Shkury was referring to provisions of the state’s 2019 rent regulations that make it much more difficult to pass along the costs of apartment renovations (such as adding a new oven) and major capital improvements (such as adding a new roof) to tenants.

That law also eliminated landlords’ ability to “deregulate” (that is, charge market rates) for rent-stabilized apartments once rents reach certain levels. There are about a million rent-stabilized units in New York City.

In addition to a decline in sales, landlords are reportedly cutting back on the money that they’re putting into the buildings that they do own.

According to a January survey conducted by the Community Housing Improvement Program (CHIP)—a trade association representing owners of rent-stabilized buildings in New York City—69 percent of building owners have cut their spending on apartment upgrades by more than 75 percent since the passage of the state’s rent regulations. Another 11 percent of the landlords in the survey decreased investments in their properties by more than 50 percent.

The new law’s limits on recuperating the costs of renovating apartments mean it is often more financially feasible to leave old apartments vacant.

“A big majority of our housing stock of stabilized units have been occupied between 40 and 50 years. These units require up to $100,000 and sometimes more, to complete a gut rehabilitation. You don’t need to be a genius to understand it makes no sense to invest that much only to get an $83.00 rent increase,” one survey respondent told CHIP.
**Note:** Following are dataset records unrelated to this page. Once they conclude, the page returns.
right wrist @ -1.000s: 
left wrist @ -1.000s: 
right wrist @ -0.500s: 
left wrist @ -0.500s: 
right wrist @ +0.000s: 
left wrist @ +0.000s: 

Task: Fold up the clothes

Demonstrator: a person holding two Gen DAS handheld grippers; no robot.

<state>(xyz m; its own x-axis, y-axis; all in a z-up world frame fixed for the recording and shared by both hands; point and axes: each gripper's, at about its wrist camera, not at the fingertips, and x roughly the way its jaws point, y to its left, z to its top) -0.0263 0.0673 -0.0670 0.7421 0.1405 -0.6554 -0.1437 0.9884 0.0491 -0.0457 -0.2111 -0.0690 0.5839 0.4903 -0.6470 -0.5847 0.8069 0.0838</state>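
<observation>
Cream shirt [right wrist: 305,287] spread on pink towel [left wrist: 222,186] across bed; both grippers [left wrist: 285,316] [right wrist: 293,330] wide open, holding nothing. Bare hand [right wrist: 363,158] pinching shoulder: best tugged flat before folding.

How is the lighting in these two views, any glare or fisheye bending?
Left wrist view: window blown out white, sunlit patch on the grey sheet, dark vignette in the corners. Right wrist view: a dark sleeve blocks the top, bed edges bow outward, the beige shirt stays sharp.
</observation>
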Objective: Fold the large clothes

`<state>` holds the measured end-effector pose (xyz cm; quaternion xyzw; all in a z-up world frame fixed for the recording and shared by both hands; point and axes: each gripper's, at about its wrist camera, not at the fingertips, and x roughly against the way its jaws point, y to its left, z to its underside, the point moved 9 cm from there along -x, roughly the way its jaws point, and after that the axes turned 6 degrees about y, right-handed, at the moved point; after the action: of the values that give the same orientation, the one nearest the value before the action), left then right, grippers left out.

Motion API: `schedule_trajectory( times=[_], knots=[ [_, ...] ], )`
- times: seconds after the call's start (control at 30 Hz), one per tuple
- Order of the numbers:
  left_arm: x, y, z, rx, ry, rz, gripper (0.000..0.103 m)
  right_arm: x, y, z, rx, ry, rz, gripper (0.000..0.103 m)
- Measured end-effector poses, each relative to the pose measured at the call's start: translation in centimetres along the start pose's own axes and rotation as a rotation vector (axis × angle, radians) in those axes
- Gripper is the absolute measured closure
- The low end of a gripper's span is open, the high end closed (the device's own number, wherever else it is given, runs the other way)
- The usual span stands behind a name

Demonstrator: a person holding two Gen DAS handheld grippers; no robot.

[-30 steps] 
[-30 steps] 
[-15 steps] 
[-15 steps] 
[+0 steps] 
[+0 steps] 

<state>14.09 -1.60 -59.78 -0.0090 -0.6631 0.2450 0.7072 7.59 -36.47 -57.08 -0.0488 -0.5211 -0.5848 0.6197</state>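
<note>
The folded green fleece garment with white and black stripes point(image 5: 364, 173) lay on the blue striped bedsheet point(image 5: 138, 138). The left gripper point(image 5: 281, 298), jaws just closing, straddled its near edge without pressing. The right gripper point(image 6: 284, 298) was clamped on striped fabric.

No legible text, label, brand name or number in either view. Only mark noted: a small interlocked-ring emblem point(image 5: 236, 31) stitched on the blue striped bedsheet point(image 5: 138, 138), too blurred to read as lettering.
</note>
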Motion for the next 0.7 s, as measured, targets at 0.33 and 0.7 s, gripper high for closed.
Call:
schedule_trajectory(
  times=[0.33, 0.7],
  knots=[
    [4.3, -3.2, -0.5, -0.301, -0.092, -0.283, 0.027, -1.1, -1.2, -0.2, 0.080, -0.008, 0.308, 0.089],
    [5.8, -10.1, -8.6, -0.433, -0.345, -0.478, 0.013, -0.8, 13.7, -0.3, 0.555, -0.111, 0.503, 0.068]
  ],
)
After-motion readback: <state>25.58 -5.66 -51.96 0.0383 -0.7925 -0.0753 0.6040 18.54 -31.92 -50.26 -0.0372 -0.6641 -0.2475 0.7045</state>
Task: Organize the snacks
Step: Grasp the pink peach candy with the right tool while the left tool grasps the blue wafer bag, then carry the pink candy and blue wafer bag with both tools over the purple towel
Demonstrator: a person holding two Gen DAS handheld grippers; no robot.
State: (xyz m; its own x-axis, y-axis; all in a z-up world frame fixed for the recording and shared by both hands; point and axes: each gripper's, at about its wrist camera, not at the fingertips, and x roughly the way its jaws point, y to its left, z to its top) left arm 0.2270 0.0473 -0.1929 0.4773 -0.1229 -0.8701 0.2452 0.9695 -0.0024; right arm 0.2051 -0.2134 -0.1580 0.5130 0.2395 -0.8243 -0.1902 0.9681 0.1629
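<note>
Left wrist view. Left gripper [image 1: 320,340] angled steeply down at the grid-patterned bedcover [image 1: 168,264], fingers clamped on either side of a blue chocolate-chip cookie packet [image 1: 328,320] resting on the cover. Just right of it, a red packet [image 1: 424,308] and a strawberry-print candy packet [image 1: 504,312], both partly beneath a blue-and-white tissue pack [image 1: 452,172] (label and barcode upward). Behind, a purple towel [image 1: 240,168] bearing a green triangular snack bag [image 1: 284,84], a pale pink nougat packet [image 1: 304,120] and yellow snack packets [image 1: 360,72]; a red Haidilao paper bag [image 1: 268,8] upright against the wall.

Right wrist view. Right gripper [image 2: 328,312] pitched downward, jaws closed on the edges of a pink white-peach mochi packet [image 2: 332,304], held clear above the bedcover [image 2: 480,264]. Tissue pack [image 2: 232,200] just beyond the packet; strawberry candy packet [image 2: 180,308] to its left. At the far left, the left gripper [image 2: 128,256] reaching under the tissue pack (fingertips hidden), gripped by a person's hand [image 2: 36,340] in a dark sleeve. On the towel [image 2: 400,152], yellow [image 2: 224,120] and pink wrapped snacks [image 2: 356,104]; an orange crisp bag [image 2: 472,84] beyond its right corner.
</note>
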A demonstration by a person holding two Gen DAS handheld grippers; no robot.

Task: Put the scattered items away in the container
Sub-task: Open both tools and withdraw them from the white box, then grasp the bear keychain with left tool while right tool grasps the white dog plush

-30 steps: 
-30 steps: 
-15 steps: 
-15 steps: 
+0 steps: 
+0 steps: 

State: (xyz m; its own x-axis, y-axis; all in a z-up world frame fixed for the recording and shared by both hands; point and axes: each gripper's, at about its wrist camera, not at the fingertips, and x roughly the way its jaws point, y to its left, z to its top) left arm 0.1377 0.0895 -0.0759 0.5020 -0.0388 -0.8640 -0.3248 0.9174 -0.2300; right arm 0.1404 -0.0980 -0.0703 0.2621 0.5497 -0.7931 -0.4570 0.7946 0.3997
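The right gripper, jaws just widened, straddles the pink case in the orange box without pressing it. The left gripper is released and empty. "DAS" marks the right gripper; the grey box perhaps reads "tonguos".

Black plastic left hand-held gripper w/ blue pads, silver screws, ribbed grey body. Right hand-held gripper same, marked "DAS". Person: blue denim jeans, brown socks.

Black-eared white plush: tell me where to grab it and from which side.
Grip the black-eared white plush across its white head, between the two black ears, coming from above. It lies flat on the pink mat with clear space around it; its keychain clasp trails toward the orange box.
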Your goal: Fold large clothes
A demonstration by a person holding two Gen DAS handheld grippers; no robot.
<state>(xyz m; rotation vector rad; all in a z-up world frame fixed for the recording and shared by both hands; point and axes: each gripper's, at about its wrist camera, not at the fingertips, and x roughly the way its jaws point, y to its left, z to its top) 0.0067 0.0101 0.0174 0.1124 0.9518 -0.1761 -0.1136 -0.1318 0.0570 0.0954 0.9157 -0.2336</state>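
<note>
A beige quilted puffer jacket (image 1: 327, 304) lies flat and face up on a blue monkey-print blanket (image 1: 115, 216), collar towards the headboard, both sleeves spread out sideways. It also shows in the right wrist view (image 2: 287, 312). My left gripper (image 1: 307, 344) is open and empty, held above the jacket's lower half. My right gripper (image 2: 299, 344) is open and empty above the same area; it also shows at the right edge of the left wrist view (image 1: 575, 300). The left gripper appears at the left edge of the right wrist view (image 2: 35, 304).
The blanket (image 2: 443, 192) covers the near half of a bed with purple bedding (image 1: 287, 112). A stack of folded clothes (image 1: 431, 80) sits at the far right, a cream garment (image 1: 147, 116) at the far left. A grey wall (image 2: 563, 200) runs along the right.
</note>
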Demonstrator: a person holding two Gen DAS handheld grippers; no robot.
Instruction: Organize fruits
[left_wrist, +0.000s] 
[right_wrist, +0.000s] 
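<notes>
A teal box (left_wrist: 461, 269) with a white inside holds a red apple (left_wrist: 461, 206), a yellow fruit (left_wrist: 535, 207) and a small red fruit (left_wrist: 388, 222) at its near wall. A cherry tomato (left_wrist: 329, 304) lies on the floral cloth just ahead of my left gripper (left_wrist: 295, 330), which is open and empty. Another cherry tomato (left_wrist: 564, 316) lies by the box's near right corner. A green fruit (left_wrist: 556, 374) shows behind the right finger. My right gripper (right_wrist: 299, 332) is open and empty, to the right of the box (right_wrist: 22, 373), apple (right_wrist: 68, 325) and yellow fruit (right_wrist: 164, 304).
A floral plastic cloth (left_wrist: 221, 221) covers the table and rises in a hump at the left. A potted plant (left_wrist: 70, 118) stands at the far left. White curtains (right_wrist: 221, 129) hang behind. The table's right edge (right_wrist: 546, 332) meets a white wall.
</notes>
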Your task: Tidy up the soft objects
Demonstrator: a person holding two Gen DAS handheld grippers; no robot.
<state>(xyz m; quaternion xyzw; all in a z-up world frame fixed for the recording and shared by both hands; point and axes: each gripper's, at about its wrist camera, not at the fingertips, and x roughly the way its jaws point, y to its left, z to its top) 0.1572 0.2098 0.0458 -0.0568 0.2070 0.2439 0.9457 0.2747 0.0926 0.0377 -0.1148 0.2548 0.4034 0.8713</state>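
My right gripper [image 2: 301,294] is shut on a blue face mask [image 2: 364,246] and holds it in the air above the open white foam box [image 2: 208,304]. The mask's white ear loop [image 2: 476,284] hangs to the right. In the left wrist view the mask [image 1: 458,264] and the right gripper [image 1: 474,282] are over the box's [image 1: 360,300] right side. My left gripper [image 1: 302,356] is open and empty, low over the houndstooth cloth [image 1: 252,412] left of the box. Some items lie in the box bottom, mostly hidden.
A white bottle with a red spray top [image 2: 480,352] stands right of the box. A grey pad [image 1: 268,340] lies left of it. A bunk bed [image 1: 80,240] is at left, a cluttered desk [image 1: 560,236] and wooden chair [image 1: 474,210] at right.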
CHIP, alongside the Rent Stabilization Association, is suing state and city officials over the new regulations.

The Commercial Observer reports that the new rent laws are encouraging small- and mid-sized landlords to exit the market entirely, writing that “many property owners have woken up to a world where their buildings are worth 30 to 50 percent less than they were a year ago.”

All of this conforms with predictions made by the Manhattan Institute’s Howard Husock, who warned that limiting rent increases would lead to less maintenance and to deterioration of existing rental housing.

“The opposite of gentrification—call it shabbification—would emerge, as city housing stock becomes more and more degraded,” Husock wrote last May. “Middle-class and working-class neighborhoods, where rents are often not that high (in some outer-borough neighborhoods, market rents are lower than permitted by law) would be at particular risk.”

New York City does have serious housing affordability issues. But much of that can be blamed on the local leaders’ failure to allow for enough new housing development to accommodate the city’s growth. Rather than issuing market-destroying price regulations, the city authorities should help the city’s tenants with zoning reforms that allow more housing construction. In other words, by letting markets work.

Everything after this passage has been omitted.